Semantics 101

originally published at MarkLogic web site.


Semantics \si-mæn-tiks\ noun

Broadly speaking, semantics is the study of meaning either through language or logic. In the realm of knowledge management, the goal is to embed words or logically link to the most contextually relevant information so as to anticipate the information needs of the user. To achieve this goal in the context of IT, we leverage semantic technologies, which include a broad array of tools and techniques including both Semantic Enrichment and the Semantic Web. MarkLogic is a database platform that enables you to harness the power of the Semantic Web by including an RDF Triple Store that you can query with SPARQL. MarkLogic can store billions of triples and when linked together, all those facts create context and relevance.


“Semantic Web Technology” versus “Semantic Technology”?

MarkLogic Semantics falls in the category of “Semantic Web Technologies”, which is slightly different from what experts refer to as “Semantic Technologies.” However, the distinction is often not clearly made in the market, and even with MarkLogic, it gets somewhat confusing because MarkLogic does work with partners that provide “Semantic Technologies.” For example, MarkLogic partners with Smartlogic to form a complete semantics stack, with MarkLogic storing and managing the triples data, and Smartlogic providing entity enrichment and ontology management. That said, we like to be accurate with the “semantics” of semantics.

Semantic Web Technologies

Semantic Web Technologies refer to a family of specific W3C standards that allow an exchange of related data—whether it resides on the Web or within organizations. It requires a flexible data model (RDF), query tool (SPARQL), and a common markup language (e.g. RDFa, Turtle, N-Triples). RDF allows you to deconstruct pieces of knowledge called triples, which are linked together in a graph-like representation that is without hierarchy.

Semantic Technologies

Semantic Technologies are a variety of linguistic tools and techniques such as Natural Language Processing (NLP) and artificial intelligence to analyze unstructured text to classify and relate it. By identifying the parts of speech (a subject from a predicate, etc.), powerful algorithms can pinpoint entities (people, places, things, time, etc.), concepts, and categories. Once analyzed, text can be further enriched with vocabularies, dictionaries, taxonomies, and ontologies (so regardless which representation is used, assets can be found, eg. Coca-Cola, Coke, KO).


What are examples of RDF and SPARQL?

Example of RDF

RDF (Resource Description Framework ) is the common data format for Linked Data, and using this RDF standard liberates data from the containers it comes in, making it available for more automated processes.
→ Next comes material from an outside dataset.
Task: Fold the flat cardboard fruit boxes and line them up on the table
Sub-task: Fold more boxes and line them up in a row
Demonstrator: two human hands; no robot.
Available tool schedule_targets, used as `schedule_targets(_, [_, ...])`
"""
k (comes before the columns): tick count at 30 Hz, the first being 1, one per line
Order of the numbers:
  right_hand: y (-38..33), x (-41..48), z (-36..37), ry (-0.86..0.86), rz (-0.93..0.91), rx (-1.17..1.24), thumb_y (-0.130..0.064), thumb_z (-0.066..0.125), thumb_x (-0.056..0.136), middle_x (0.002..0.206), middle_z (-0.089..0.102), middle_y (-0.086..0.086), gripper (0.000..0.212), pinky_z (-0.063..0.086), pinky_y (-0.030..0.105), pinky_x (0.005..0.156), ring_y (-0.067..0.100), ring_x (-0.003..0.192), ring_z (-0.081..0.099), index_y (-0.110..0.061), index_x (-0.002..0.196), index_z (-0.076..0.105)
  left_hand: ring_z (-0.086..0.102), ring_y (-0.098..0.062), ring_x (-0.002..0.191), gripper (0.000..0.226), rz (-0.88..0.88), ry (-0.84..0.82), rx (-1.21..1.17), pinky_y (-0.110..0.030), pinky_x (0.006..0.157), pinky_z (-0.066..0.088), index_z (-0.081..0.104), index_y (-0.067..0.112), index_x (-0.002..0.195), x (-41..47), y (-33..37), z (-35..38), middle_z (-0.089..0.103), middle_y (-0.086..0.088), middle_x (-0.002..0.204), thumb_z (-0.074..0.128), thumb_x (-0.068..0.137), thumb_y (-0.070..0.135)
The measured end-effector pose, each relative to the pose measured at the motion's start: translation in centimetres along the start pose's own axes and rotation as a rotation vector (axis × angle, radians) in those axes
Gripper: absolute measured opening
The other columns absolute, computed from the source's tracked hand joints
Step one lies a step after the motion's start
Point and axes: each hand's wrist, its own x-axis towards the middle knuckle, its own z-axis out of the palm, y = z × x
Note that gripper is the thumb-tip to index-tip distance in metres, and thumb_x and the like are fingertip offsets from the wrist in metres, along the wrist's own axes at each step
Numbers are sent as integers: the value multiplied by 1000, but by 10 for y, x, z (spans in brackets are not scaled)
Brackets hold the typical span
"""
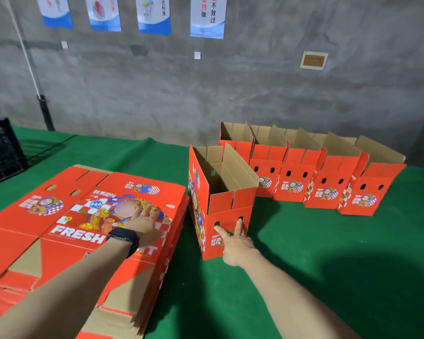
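Lower left: your left hand point(145, 226) is lying flat, fingers released, on the stack of flat fruit boxes point(103, 216), likely claiming the next blank. Centre: your right hand point(235, 243), fingers straight and grasping nothing, is touching the folded box point(220, 204), apparently nudging it toward the row of folded boxes point(328, 184) at right.

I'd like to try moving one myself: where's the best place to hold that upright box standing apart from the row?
Probably by the two finger holes in its near end wall, coming from the front, where the right hand points two fingers. The folded box stands upright, top open, so its rim works from above too.
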Motion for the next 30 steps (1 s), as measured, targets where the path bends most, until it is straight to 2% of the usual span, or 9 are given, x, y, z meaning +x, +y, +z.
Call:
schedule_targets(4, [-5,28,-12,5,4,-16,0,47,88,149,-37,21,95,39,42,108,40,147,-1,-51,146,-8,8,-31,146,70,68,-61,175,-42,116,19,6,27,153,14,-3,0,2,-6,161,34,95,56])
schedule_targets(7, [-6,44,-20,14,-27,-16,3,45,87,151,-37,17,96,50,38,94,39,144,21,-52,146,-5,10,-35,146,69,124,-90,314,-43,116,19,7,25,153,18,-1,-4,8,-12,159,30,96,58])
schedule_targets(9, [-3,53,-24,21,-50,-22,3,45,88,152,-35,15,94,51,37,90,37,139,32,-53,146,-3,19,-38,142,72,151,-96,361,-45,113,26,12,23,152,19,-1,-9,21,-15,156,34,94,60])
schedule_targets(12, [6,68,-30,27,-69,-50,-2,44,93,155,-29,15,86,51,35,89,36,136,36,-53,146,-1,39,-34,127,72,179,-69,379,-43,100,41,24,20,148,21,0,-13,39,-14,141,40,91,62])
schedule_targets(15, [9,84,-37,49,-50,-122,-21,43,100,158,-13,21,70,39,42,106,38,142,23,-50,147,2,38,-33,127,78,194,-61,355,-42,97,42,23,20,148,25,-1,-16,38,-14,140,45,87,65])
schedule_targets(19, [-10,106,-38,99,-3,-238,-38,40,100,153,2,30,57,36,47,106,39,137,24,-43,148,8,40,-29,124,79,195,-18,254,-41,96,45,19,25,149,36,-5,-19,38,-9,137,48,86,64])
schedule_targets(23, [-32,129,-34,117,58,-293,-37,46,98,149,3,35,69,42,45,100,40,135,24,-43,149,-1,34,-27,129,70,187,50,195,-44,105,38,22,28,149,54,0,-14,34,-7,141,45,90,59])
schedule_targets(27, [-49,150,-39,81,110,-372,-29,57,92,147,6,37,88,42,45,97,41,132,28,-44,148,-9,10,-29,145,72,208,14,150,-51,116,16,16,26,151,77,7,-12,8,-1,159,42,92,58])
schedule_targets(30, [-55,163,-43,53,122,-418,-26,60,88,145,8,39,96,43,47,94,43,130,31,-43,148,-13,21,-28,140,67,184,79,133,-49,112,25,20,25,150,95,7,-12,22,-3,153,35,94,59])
The international standards organization W3C recommends RDF, and has been guiding the standards for RDF since 2004. RDF is based on using HTTP URIs to lookup and describe resources.

Example of RDF

<http://example.org/dir/js> <http://xmlns.com/foaf/0.1/name> "John Smith" . 
<http://example.org/dir/js> <http://xmlns.com/foaf/0.1/livesIn> "England" .

Example of a SPARQL Query

W3C also defines SPARQL as a standard query language for RDF. SPARQL was first defined as the standard semantics query language in 2008, and according to W3C Director, Tim Berners-Lee, “Trying to use the Semantic Web without SPARQL is like trying to use a relational database without SQL.”

SELECT ?person ?place
WHERE
{ 
  ?person  ?place .
  ?place  "England" .
}

For more information, visit the MarkLogic Developer website to do an exercise with SPARQL.


What’s a real-world example of semantics?

google-world-cup

Semantics is sometimes hard to grasp as its usually fairly new to people even though the basic technology itself (ie. storing data as triples) has been around for over a decade. In fact, you probably encounter semantics everyday although you may not have known it. Google uses RDFa to publish results in many search results. Google uses Linked Data to automatically provide “rich snippets” of information based on RDF markup in Web pages. For example, a search for “Germany World Cup” shows top-level results driven by semantics. The data resides on other Web pages, but is readable by Google—including metadata about the team, live match results, and video content.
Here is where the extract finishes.